-- Task instructions --
Leave the images out. Give every line below again, precisely.

-- Information provided --
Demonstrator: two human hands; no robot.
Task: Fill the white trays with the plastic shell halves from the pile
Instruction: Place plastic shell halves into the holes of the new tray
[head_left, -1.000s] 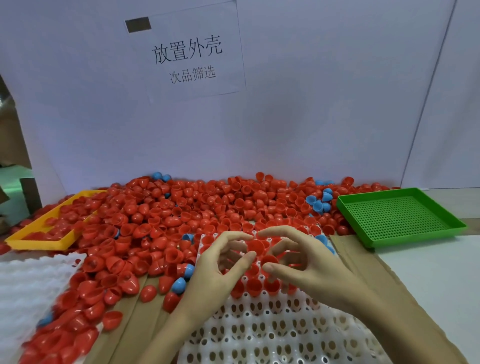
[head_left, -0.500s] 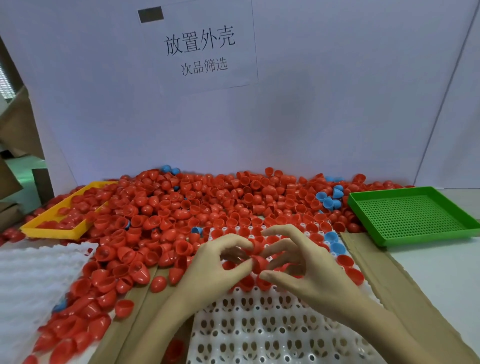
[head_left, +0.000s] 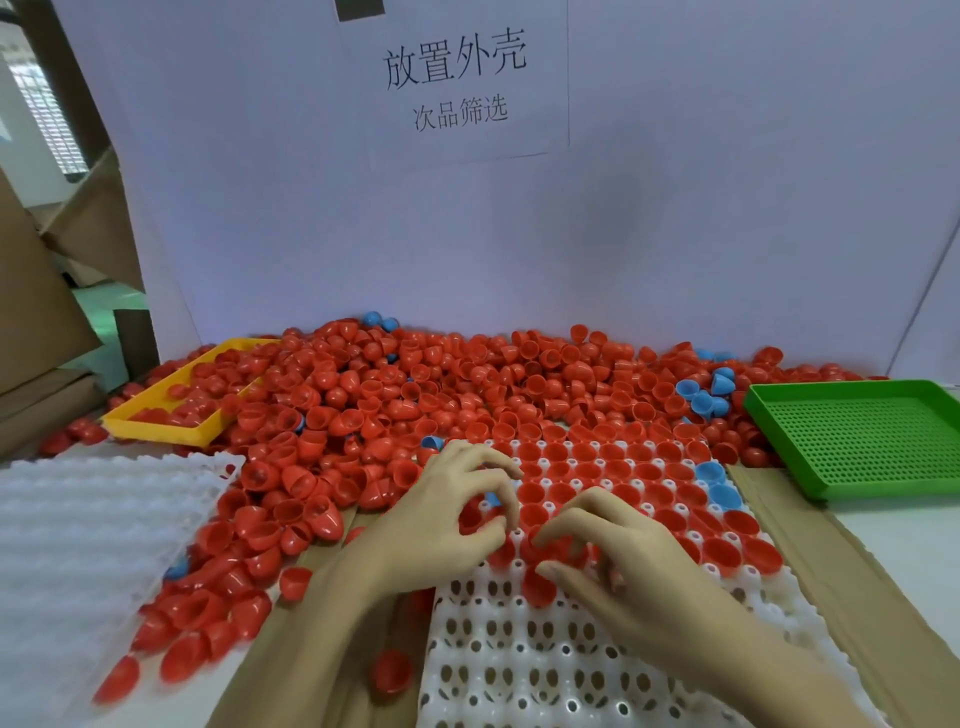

-- Task result --
Demonstrator: two human hands; no robot.
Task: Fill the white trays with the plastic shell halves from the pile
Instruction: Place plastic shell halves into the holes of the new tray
[head_left, -1.000s] 
[head_left, -0.500s] 
[head_left, +0.000s] 

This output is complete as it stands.